▶ _TASK INSTRUCTIONS_
Retype each line of the data below exactly, beginning with the first and ending with the one that contains "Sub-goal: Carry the". Pictures do not belong in the copy.

▶ _THE RECORDS_
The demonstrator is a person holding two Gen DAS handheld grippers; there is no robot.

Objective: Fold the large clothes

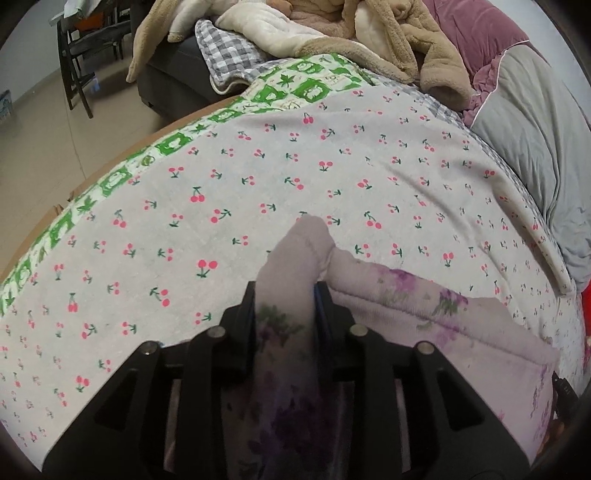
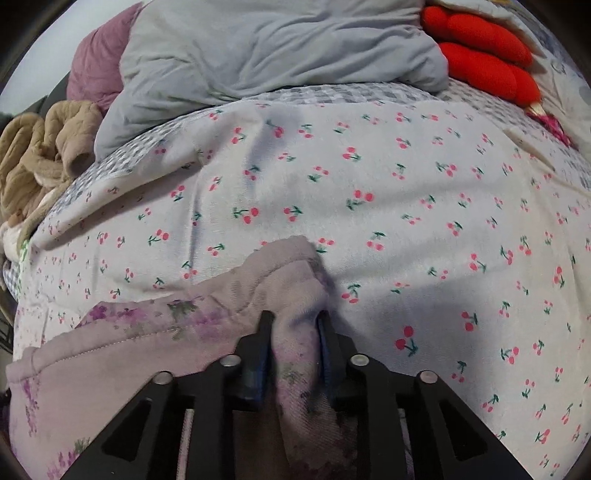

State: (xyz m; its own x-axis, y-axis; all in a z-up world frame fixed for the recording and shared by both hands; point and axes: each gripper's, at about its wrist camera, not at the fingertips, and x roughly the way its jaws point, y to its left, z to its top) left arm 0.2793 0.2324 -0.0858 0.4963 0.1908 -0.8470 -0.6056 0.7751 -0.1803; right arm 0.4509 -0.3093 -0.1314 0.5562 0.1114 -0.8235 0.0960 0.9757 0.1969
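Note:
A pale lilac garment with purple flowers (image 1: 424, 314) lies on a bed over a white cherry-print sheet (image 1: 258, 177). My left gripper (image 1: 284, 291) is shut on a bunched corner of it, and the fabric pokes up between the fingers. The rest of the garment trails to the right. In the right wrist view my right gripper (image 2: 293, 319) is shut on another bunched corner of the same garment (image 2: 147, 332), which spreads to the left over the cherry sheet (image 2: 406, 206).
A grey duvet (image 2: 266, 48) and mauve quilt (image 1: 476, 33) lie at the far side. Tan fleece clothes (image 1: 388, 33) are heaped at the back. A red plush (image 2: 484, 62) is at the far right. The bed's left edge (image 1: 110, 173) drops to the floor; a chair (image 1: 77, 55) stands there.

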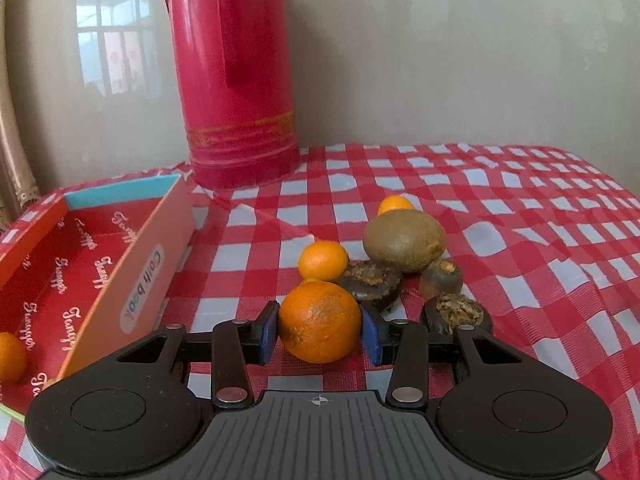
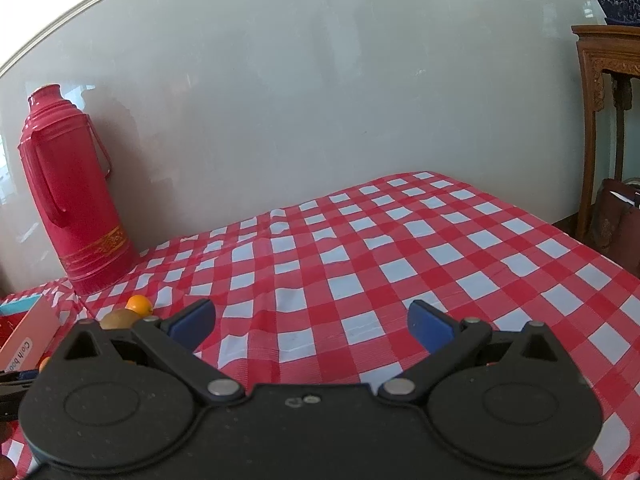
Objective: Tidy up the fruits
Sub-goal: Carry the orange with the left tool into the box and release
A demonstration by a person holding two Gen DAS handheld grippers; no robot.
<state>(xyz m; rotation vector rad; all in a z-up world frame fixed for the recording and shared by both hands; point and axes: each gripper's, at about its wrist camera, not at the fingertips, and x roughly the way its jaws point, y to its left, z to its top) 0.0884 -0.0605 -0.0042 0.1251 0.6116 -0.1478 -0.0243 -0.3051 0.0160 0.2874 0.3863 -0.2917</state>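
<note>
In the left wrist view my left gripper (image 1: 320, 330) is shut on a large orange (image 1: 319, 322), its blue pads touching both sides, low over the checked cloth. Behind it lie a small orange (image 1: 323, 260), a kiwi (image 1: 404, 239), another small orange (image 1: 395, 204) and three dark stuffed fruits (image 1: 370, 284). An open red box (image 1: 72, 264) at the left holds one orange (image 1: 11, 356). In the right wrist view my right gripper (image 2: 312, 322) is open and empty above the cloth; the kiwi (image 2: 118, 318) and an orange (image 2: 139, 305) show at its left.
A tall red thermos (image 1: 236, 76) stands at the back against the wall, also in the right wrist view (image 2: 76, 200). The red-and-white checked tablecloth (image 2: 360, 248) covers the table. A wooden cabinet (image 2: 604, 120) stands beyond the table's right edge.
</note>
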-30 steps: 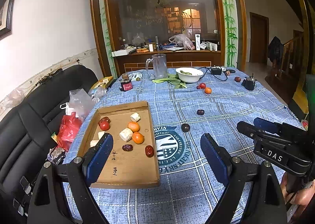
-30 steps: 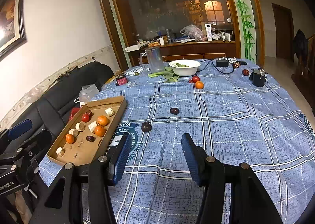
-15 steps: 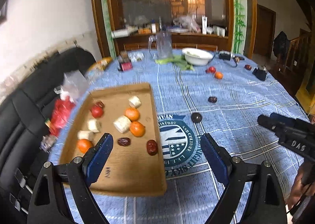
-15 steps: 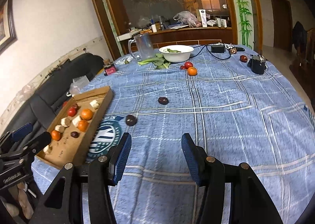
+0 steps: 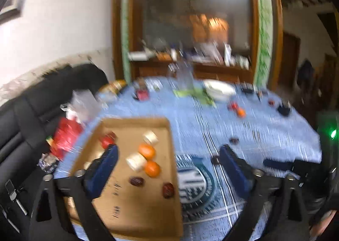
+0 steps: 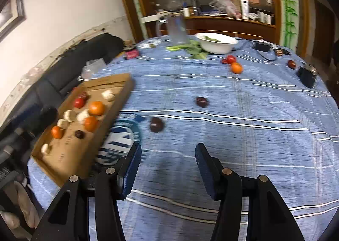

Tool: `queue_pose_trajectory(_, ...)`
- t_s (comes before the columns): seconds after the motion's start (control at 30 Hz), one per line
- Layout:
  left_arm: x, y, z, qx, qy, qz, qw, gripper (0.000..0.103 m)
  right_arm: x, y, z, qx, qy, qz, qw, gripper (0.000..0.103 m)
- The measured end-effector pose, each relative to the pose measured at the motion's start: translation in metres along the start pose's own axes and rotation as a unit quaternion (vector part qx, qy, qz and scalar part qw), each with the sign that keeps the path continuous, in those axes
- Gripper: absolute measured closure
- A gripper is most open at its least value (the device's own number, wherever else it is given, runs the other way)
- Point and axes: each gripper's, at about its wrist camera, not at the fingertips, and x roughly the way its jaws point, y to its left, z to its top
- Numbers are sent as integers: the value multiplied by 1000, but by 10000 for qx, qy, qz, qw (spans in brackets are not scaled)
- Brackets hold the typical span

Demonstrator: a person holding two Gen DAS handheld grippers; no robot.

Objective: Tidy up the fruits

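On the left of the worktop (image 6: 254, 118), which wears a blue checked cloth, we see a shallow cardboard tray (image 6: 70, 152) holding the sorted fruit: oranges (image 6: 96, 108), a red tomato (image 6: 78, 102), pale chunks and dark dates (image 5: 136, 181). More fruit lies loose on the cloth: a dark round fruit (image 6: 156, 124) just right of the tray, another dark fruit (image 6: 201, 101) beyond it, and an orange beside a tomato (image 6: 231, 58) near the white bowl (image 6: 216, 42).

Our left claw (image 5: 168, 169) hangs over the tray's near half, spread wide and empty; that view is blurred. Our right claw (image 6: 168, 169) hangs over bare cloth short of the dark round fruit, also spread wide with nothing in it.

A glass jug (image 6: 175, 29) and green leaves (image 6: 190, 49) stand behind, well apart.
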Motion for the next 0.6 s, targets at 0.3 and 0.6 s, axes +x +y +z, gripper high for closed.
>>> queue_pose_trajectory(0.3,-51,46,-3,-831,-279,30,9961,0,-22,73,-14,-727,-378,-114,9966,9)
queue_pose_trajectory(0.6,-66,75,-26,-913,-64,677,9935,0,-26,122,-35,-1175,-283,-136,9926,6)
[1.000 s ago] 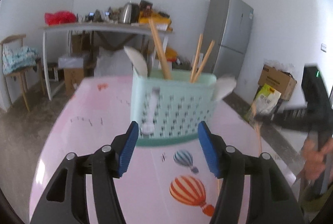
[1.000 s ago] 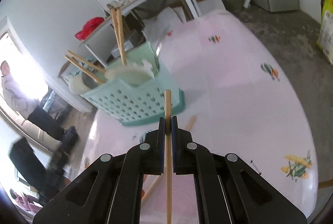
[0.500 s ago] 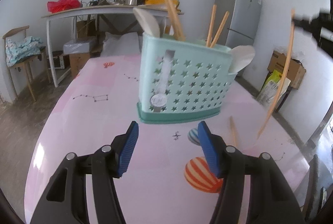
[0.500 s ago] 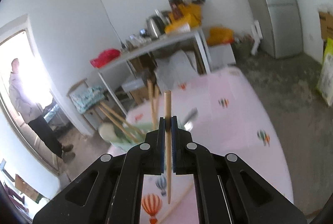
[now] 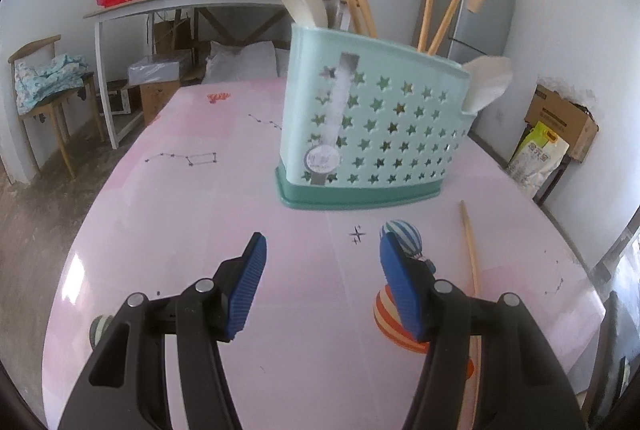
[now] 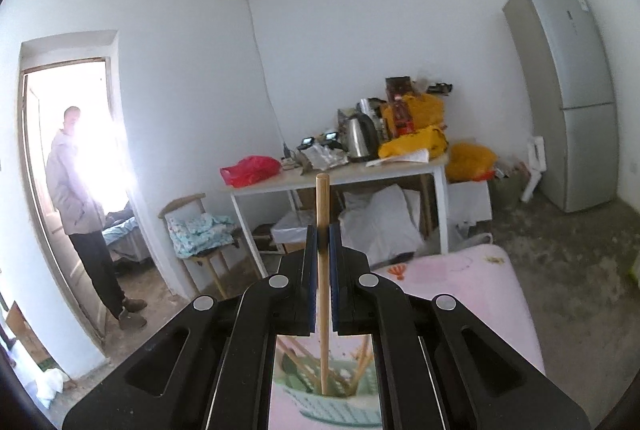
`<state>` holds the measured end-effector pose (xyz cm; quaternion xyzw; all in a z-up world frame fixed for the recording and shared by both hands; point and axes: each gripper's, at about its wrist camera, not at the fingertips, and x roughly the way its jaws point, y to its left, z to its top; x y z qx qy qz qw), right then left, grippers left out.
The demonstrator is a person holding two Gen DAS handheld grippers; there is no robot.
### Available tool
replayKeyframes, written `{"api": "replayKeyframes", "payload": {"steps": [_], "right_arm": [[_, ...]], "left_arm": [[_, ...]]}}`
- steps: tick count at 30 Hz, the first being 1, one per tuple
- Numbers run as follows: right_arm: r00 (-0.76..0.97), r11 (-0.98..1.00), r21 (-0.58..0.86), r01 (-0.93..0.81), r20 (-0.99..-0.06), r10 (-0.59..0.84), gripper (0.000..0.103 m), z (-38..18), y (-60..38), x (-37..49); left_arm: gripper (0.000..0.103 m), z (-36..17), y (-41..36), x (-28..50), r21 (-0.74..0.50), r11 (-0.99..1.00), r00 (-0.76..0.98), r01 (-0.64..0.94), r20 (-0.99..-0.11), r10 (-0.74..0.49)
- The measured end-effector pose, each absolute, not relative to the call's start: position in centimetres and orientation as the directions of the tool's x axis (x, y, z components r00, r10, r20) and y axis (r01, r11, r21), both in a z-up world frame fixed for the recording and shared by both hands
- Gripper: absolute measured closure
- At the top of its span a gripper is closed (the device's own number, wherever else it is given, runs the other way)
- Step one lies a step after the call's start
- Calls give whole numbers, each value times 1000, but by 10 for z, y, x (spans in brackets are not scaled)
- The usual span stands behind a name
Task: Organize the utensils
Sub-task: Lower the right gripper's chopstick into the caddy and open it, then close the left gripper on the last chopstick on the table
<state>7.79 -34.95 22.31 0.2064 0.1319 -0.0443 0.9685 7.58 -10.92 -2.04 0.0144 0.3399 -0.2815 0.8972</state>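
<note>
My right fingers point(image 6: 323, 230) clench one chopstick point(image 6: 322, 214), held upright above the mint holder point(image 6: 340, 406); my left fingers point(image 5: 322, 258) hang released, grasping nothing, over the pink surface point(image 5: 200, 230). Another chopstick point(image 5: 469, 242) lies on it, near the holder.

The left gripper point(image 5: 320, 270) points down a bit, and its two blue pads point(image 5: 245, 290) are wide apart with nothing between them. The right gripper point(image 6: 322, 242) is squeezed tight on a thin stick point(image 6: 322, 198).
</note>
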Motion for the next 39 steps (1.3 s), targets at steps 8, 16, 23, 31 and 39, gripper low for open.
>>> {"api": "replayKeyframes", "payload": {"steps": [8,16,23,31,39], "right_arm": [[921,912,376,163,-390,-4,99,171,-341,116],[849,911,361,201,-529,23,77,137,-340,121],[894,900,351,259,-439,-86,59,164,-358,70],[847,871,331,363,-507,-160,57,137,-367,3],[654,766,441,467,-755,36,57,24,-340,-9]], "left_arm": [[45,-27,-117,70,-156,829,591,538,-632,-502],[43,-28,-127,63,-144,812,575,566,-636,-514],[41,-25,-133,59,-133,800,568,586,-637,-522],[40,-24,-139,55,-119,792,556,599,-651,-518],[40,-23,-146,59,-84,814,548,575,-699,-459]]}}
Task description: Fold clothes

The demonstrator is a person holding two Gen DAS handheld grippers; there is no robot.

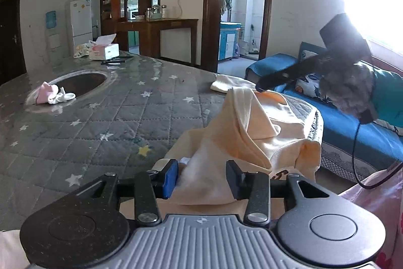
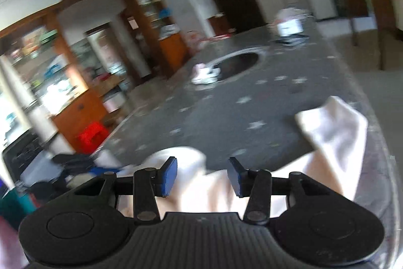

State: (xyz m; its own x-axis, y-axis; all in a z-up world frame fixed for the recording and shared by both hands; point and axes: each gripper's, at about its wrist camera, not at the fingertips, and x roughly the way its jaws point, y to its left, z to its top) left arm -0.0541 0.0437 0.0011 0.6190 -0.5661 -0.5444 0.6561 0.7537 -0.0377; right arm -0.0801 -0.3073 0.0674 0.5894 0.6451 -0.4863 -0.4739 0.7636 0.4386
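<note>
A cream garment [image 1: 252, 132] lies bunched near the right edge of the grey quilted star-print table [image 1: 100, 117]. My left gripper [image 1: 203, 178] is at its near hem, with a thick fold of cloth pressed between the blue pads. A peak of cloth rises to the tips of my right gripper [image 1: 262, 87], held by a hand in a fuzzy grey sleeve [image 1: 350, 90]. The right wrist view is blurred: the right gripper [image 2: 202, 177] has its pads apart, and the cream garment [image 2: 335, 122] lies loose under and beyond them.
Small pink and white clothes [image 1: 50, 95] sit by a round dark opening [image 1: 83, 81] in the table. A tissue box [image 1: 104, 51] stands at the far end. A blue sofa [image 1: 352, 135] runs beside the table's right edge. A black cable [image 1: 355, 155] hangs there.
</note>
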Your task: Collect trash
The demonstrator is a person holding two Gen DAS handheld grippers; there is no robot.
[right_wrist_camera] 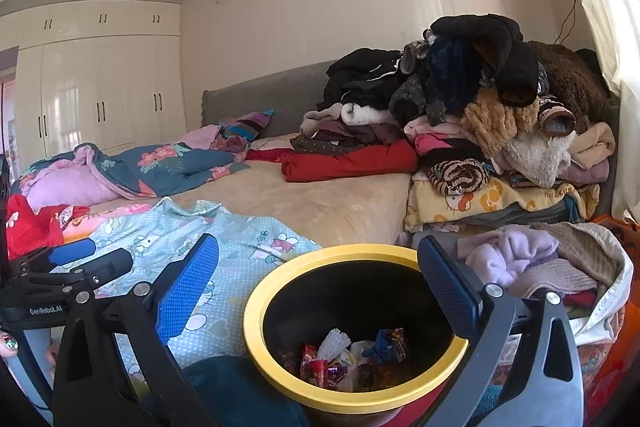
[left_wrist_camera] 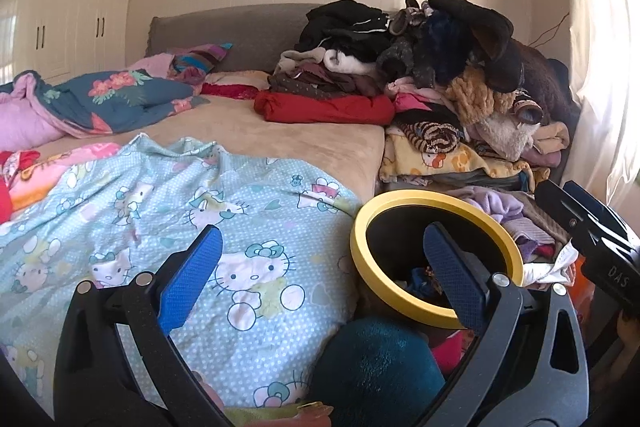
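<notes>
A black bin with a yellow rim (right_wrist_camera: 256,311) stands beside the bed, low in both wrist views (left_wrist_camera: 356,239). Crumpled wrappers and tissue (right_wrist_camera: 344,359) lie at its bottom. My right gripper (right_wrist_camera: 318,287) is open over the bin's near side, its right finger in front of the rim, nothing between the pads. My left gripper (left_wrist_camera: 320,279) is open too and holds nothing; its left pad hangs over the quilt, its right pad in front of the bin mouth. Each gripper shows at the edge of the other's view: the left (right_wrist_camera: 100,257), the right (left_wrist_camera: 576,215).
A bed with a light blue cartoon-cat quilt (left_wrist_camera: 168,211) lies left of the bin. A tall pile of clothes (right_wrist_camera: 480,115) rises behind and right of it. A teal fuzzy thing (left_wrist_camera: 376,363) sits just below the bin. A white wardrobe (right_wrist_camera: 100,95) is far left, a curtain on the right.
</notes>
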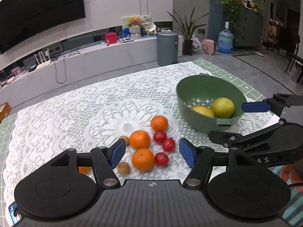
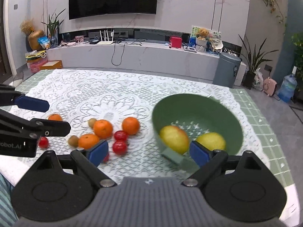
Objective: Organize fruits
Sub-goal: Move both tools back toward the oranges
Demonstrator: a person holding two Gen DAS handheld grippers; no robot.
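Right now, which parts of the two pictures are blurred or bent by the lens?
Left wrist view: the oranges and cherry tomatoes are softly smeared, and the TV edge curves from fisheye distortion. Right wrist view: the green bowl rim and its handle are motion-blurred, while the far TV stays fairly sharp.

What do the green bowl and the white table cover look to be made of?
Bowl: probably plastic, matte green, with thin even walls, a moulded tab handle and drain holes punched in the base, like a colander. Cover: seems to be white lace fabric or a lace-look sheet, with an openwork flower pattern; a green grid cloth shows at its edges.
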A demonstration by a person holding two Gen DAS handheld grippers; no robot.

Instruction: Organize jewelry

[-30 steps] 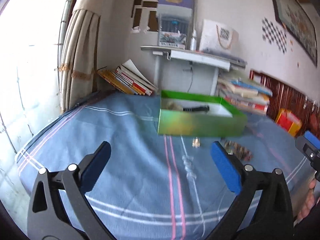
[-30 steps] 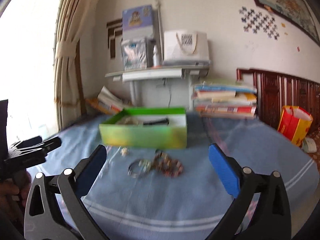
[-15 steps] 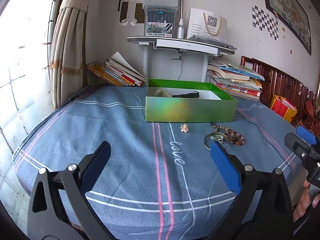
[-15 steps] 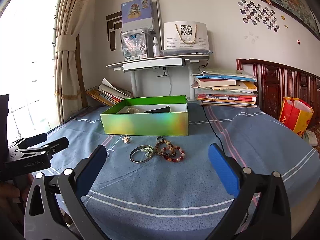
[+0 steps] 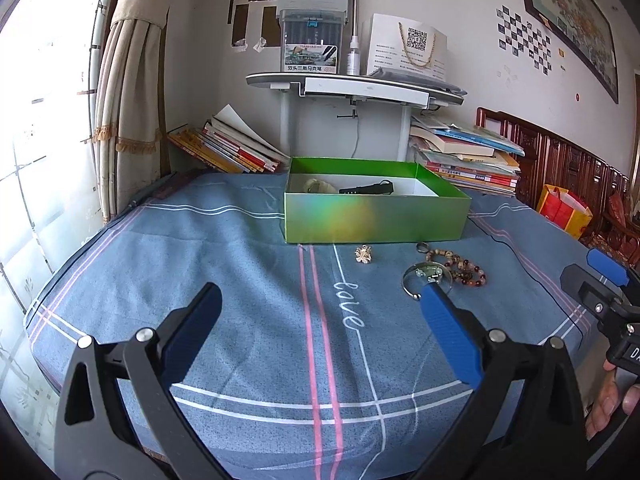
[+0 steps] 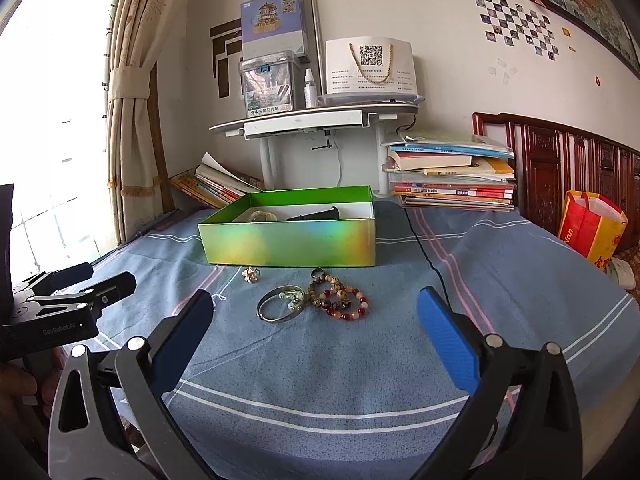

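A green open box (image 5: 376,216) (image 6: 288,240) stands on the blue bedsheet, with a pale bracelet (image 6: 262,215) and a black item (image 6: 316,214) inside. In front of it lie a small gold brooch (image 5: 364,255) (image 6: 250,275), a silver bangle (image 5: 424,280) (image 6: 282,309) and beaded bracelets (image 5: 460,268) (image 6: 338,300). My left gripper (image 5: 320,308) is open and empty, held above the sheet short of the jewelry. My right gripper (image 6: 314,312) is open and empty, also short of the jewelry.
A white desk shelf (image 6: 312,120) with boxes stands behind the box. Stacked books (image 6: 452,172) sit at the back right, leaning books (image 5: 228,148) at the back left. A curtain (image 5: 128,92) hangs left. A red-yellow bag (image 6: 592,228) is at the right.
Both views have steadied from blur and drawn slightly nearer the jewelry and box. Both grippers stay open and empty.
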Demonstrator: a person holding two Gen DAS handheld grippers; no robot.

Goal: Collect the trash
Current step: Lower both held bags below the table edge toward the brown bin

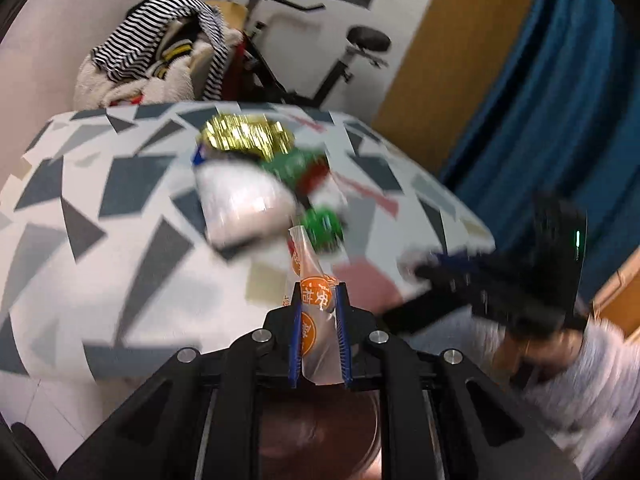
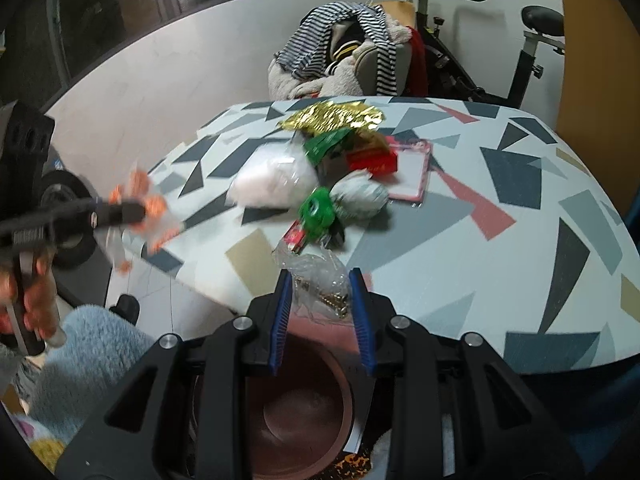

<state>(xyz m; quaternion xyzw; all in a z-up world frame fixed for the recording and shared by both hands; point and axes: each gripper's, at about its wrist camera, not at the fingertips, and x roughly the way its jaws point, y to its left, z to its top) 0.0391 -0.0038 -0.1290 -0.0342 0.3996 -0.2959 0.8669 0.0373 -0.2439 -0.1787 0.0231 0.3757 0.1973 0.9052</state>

▶ _ANSWER SECTION_
The demonstrator is a person holding two Gen DAS handheld grippers; there is no robot.

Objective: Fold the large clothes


State: (xyz m; its own x-axis, y-axis; all in a z-up world frame fixed for the recording and shared by both hands; point and axes: each gripper's, at about its wrist camera, not at the fingertips, and x roughly the way its jaws point, y to its left, z to its top) left arm 0.2793 0.2324 -0.0858 0.4963 0.1908 -0.8470 -0.6056 0.7751 -0.1803; right arm 0.4509 -0.3093 -0.1314 0.5562 0.1114 -0.8235 0.0960 0.9757 0.1969
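Note:
A pale lilac garment with purple flowers (image 1: 424, 314) lies on a bed over a white cherry-print sheet (image 1: 258, 177). My left gripper (image 1: 284, 291) is shut on a bunched corner of it, and the fabric pokes up between the fingers. The rest of the garment trails to the right. In the right wrist view my right gripper (image 2: 293, 319) is shut on another bunched corner of the same garment (image 2: 147, 332), which spreads to the left over the cherry sheet (image 2: 406, 206).
A grey duvet (image 2: 266, 48) and mauve quilt (image 1: 476, 33) lie at the far side. Tan fleece clothes (image 1: 388, 33) are heaped at the back. A red plush (image 2: 484, 62) is at the far right. The bed's left edge (image 1: 110, 173) drops to the floor; a chair (image 1: 77, 55) stands there.
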
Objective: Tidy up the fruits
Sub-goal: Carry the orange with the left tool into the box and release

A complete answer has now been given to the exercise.